Vent d'hiver (1)

Par Pouiny

Plusieurs de mes réveils sonnèrent. J’eus le réflexe d’attraper ma boussole avant de me rappeler que désormais, je me levais alors qu’il faisait encore nuit. Retrouvant avec peine les responsables du raffut dans ma chambre, je me dirigeai mollement vers la cuisine, assez démotivé. Après plusieurs mois à poursuivre le soleil, ne plus le faire dès le matin me perturbait plus que je pouvais l’imaginer. Préparant le café avant de partir en cours, je sentis une ombre s’approcher dans mon dos sans aucune finesse.

« Alors Aïden, tu ne prends plus ton appareil photo, maintenant ? »

Je me retournai alors avec une sorte de colère renfermée. Il n’avait rien fait ; c’était juste mon père, souriant, avec des cheveux courts aussi mal peignés que les miens, et un début de barbe mal rasée, et pourtant…

« Si, c’est juste que pour manger, il n’est pas très pratique.

– Tu n’as qu’à prendre le petit déjeuner en photo, sinon ! »

Je ne pris même pas la peine de répondre et m’assis à table.

« Tu as fait du café pour moi ?

– Non, mais il en reste, si tu veux. »

Il eut une sorte de petit rire nerveux, et alors qu’il cherchait de quoi se faire un café, je finis le mien et partis en vitesse de la maison. Une fois à l’air libre, je pris une grande inspiration. L’air froid emplit brutalement ma gorge. Je commençai à courir jusqu’au lycée malgré le poids de mes vêtements sur les épaules. J’essayai d’oublier la réflexion de mon père sur la photo et de ne pas m’inquiéter de ce qu’il pouvait en penser. Tout ceci ne devait pas me perturber.

 

La journée était longue et très lente. Mon chronomètre dans une main, à regarder l’heure constamment, j’observais la course circulaire du soleil timide d’hiver à travers les vitres sales de mon lycée. Les épreuves du bac blanc commençaient à se préparer doucement, mais je ne m’en inquiétais pas véritablement. Même les professeurs n’attendaient plus rien de moi et savaient que c’était peine perdue pour avoir la moyenne dans au moins une épreuve. Je ne leur en voulais pas ; à vrai dire, moi non plus, je n’y croyais pas.

 

Néanmoins, même sans y apporter trop attention je m’étais amélioré dans certains points en physique, notamment sur l’astronomie et la lumière. Cela faisait désormais plusieurs mois que je photographiais le soleil sans relâche ; il aurait fallu que je sois aveugle pour n’en faire aucune observation ni expérience. J’avais toujours le même mot d’ordre : faire en sorte que la photo ne ressemblât en rien à une autre.
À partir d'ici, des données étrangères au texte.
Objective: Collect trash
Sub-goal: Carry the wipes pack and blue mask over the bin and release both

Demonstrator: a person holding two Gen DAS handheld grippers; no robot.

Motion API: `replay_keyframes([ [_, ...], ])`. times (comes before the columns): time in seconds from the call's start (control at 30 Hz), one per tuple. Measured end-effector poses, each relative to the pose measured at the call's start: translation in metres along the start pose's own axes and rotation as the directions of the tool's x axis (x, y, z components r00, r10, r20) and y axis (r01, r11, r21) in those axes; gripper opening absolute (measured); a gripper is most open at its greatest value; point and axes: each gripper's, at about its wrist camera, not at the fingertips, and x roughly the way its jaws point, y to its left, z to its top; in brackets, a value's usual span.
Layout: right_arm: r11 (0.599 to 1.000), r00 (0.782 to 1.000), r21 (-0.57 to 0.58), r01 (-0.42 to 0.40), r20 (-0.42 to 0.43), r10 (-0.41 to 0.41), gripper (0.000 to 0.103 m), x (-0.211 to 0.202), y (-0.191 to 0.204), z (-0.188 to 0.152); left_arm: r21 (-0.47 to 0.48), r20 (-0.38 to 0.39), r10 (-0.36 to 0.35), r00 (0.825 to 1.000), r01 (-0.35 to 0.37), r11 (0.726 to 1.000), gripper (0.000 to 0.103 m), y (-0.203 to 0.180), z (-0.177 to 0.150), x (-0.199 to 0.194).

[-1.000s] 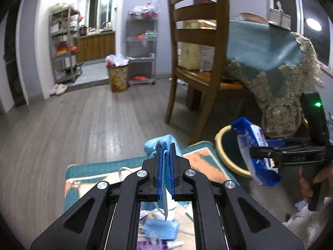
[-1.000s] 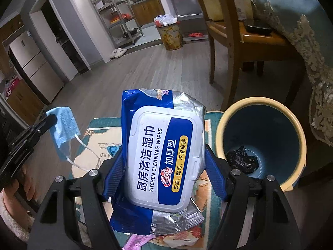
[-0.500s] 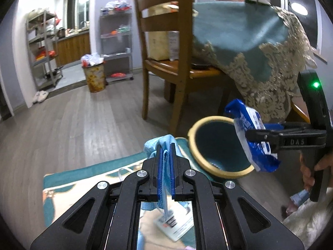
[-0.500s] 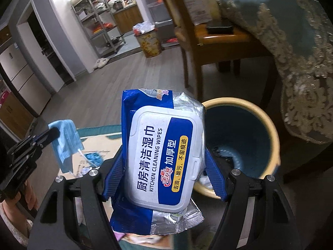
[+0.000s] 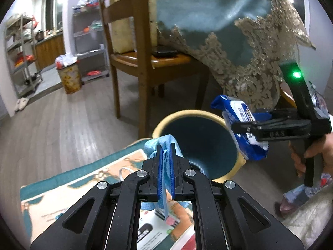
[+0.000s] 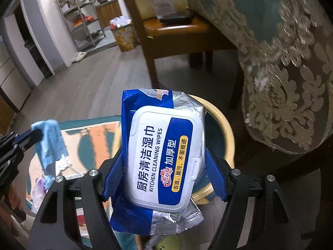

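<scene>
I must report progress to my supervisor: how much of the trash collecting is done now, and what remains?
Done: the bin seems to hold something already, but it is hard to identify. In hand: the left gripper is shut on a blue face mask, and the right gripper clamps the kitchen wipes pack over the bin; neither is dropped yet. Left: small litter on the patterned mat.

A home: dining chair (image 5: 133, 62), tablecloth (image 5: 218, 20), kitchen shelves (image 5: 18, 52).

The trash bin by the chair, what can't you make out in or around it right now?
- Bin contents: left wrist view, the left claw and its blue face mask cover the bottom.
- Bin interior: right wrist view, hidden behind the wipes pack in the right claw.
- Bin base: unseen in both views.
</scene>
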Motion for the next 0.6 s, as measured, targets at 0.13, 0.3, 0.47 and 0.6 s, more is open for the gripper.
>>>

Si la tache semblait impossible, la descente de la courbe du soleil me facilitait grandement la chose ; j’observais tous les jours la baisse de luminosité, la différence de hauteur entre les différentes photos prises au même endroit et la diminution concrète du jour sur la nuit. Je devenais malgré moi un très bon astronome solaire, ce qui me paraissait bien ironique.

 

Je savais que l’hiver était une période difficile pour prendre des photos du ciel ; les belles journées se faisaient de plus en plus rares. Ainsi, j’étais bien content d’avoir plusieurs photos d’avance pour les semaines de mauvais temps où je ne pouvais prendre aucune photo.

 

Midi sonna. Sortant de cours avec impatience, je me dirigeai vers l’infirmerie du lycée. Elle était on ne peut plus classique ; des murs blancs avec collé de nombreuses affiches de sensibilisation sur le SIDA que tout le monde avait vues dans n’importe quelle salle d’attente de médecin. L’infirmier se tenait à son bureau, le nez plongé dans des feuilles sans doute administratives. Je toussotai légèrement pour signifier ma présence et il arbora un grand sourire en me voyant.

« Aïden ! Que puis-je faire pour toi ?

– La même chose de d’habitude, dis-je en lui tendant l’enveloppe.

– Oh. »

Il redevint sérieux en acceptant l’enveloppe et me dévisagea.

« Je suis sans doute indiscret, Aïden, mais… Qu’est-ce qu’il y a dans ces enveloppes que tu me fais transmettre à ta sœur depuis des mois ?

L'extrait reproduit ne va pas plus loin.